I wouldn't rule out entirely a switch to x86, but I will rule out entirely a switch to generic x86, where OS X runs on any x86 machine. People who think that would work are ignoring history. Instead, I could see the possibility of an Apple machine with an Athlon64 or Opteron processor. But I don't think it's a strong possibility. There are two problems that Apple wouldn't be able to surmount with generic x86:
1. Most OS sales on x86 are preloads. This is where M$ makes its money. And that is why they guard preloads like a hawk. They retailiate against any manufacturer that ships an alternative OS.
Could Apple take over the x86 market with retail sales? No way. Most PCs never have their OS changed from what was installed at the factory. In fact, I read a study the other day that said many people never use any application program that wasn't preloaded!!! Apple doesn't have to worry about preload agreements when they sell the hardware.
2. The x86 world is full of exotic hardware. I know from experience that when buying hardware to run with Linux, you have to do your homework... sometimes a lot. Lots of hardware still doesn't work with it. Apple would have to write lots of drivers, or support very limited hardware. Consumers wouldn't go for this. If they got other companies to write drivers, they'd still have to QA them. Microsoft had problems with this a few years back. Bad drivers were causing problems with NT 4.0 stability (as was crappy NT code). So Redmond set up a massive and expensive QA program.
The other problem here is of course user experience. Apple has the best user experience because they control the entire thing. Dell doesn't control the full user experience on the stuff they ship. MS controls a lot of it.
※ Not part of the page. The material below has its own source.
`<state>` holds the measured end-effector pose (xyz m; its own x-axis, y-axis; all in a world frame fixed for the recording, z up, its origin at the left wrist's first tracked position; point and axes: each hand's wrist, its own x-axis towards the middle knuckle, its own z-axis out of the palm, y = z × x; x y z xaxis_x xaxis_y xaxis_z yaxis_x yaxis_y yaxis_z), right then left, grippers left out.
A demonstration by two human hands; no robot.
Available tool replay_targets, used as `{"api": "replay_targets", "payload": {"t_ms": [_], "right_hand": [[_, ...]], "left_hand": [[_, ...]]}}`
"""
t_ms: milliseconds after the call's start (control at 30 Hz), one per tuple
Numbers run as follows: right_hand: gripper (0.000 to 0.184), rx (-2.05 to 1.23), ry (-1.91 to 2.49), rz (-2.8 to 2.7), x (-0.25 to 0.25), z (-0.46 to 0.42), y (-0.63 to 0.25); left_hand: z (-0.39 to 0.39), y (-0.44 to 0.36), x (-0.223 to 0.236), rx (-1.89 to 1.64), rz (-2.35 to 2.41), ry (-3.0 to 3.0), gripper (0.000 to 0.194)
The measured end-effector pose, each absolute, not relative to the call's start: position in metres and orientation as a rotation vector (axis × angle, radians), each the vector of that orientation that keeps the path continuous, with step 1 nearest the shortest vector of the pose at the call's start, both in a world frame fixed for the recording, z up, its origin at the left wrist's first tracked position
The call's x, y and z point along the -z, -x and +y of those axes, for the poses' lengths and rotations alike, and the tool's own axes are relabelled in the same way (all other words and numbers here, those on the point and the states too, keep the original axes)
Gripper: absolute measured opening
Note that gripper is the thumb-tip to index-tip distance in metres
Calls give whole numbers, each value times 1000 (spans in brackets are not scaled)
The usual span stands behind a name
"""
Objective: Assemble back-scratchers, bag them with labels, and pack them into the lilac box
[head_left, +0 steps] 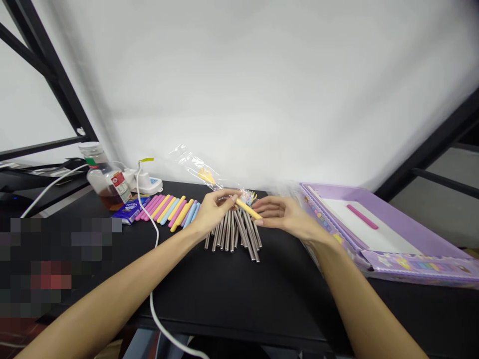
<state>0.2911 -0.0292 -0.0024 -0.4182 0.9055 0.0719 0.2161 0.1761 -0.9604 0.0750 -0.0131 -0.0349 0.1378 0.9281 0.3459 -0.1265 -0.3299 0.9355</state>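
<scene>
On the black tabletop (228, 304), our left hand (215, 210) pinches a smooth yellow stick (249, 209) between thumb and fingertips, above the fanned steel rods (234, 237). Our right hand (284, 214) lies open just beside the stick's far end. A light fingertip pinch suits the slick surface. Matte pastel sticks (168, 212) lie left of the left hand.

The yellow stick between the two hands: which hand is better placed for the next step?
Left, probably: the left hand seems to pinch the slim yellow stick at one end, while the right hand only lies open near its other end, above the silver metal tubes.
</scene>
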Motion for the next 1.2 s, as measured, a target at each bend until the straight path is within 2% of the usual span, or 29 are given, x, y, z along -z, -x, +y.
{"api": "replay_targets", "payload": {"t_ms": [133, 267, 433, 567, 700, 833, 900, 1033, 1200], "right_hand": [[38, -1267, 1055, -1836, 1, -29, -298], [33, -1029, 1143, -1828, 7, -28, -295], [52, -540, 1162, -1892, 17, -24, -287], [57, -379, 1162, -1895, 21, -20, -286], [52, -499, 1138, -1890, 23, -20, -284], [48, -807, 1068, -1885, 27, -20, -281], [44, -902, 1026, -1891, 28, -20, -281], [31, -866, 1016, -1949, 27, -20, -280], [33, -943, 1063, -1866, 22, -21, -282]], "left_hand": [[-12, -70, 31, -1396, 853, -1405, 27], [-14, -69, 30, -1333, 835, -1410, 24], [-19, -74, 35, -1199, 761, -1529, 19], [-21, -76, 36, -1172, 757, -1627, 15], [-21, -76, 34, -1179, 748, -1687, 15], [-21, -75, 34, -1185, 701, -1722, 22], [-22, -74, 33, -1186, 692, -1708, 32], [-23, -68, 27, -1174, 716, -1715, 63], [-17, -64, 21, -1242, 802, -1628, 70]]}}
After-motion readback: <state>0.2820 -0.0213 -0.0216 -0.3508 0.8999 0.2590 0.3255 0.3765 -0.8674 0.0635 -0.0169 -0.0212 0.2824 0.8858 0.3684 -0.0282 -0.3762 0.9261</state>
Breaking binary compatibility is very risky. Few companies have sucessfully done it. Apple did with the m68k-->PowerPC switch. It worked because they controlled the platform, had seamless emulation of m68k built in to MacOS, and finally, because PowerPC was so much faster, there wasn't a huge performance hit. To do an x86 conversion they would need a PowerPC emulator or a binary translator (which is faster). The ability of MacOS Mach-o binaries to be multi-architecture (or "fat") is a huge advantage, but I still don't see a big enough reason for the change at this point.